Istirahat, nutrisi dan dukungan dari orang-orang di sekitarnya penting sekali untuk mengatasi baby blues. Sebab kelelahan mengurus anak, kurang tidur, dan stres yang dialami ibu ini bisa menimbulkan perasaan sedih. Jika tidak ditangani dengan baik bisa memburuk menjadi depresi.
Depresi berkelanjutan dari baby blues yang tak tertangani ini yang disebut Postpartum Depression (PPD). Namun, para ahli menyatakan PPD bisa diderita ibu bahkan sebelum ia melahirkan.
Seorang ibu yang mengalami PPD merasa sedih, cemas, putus asa, merasa sendiri bahkan merasa tak berharga. Lebih jauh ia bahkan tak tertarik mengurus bayinya. Atau merasa kewalahan dengan situasinya dan merasa tak ada harapan untuk lebih baik.
Menurut Parents.com, depresi pascapersalinan terjadi antara 15-20 persen ibu. Itu mempengaruhi mereka secara berbeda. Sebuah studi baru-baru ini, yang diterbitkan dalam 'Lancet Psychiatry', mengatakan dua per tiga dari 8.200 ibu-ibu yang diteliti diketahu menderita gejala paling ekstrem termasuk pikiran untuk bunuh diri, panik dan kerap menangis.
Berbeda dengan baby baby blues yang hanya terjadi satu hingga dua minggu pascapersalinan, depresi pascapersalinan ini dapat berlangsung selama beberapa bulan atau lebih jika tak diobati. Sementara dengan perawatan, seorang ibu bisa pulih dari depresi ini.
Perawatan tersebut seperti terapi berbicara atau sharing apa yang dialaminya hingga terapi obat. Makan makanan yang sehat, istirahat cukup dan terpenting dukungan sosial.
Sayangnya lagi, di Indonesia pengobatan psikologis bukan sesuatu yang umum dilakukan. Jika seseorang terkena demam akan lebih mudah dirujuk ke rumah sakit ketimbang mereka yang mengalami depresi.
Akses pengobatan terkait kesehatan jiwa juga masih sulit didapat. Terlebih di daerah-daerah yang minim informasi. Atau masyarakat yang belum teredukasi dengan baik dimana mereka harus atau bisa mendapat pengobatan psikis.
Hal-hal ini yang membuat, stres dan depresi yang dialami ibu pascamelahirkan kerap terabaikan. Kondisi semakin parah, ketika setelah adanya kejadian seorang ibu memukuli atau bahkan membuat bayinya tewas, masyarakat justru menyalahkan sang ibu. Pemberitaan yang menyudutkan dan hukuman penjara untuk sang ibu, semakin memperparah kondisi ini.

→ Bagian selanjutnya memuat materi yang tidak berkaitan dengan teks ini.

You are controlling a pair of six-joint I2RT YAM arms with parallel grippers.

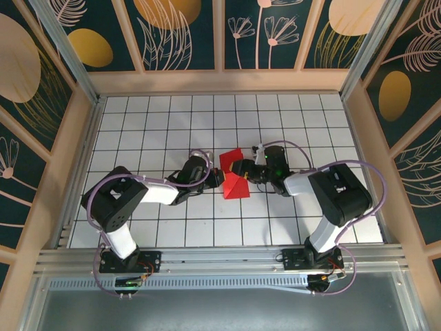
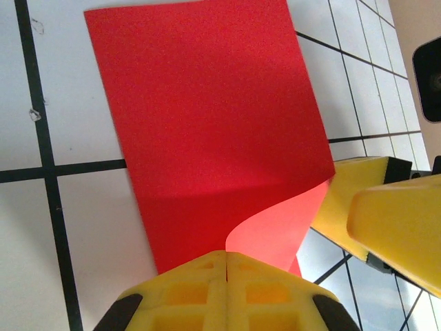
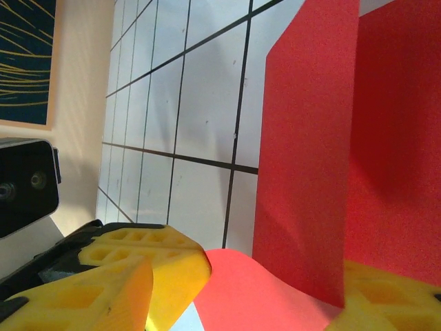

Edukasi mengenai kesehatan mental sudah selayaknya lebih digalakkan hingga ke lingkungan terkecil seperti keluarga. Pemerintah juga bisa lebih membuka akses untuk masyarakat dari berbagai kalangan mengakses pengobatan terkait kesehatan mental.
Dan untuk kita pribadi, belajar untuk tidak cepat menyalahkan sesuatu. Tingkatkan kepedulian pada lingkungan sekitar. Berikan bantuan sebisa yang bisa dilakukan. Dan lakukan sekarang juga, sedini mungkin, jangan ditunda.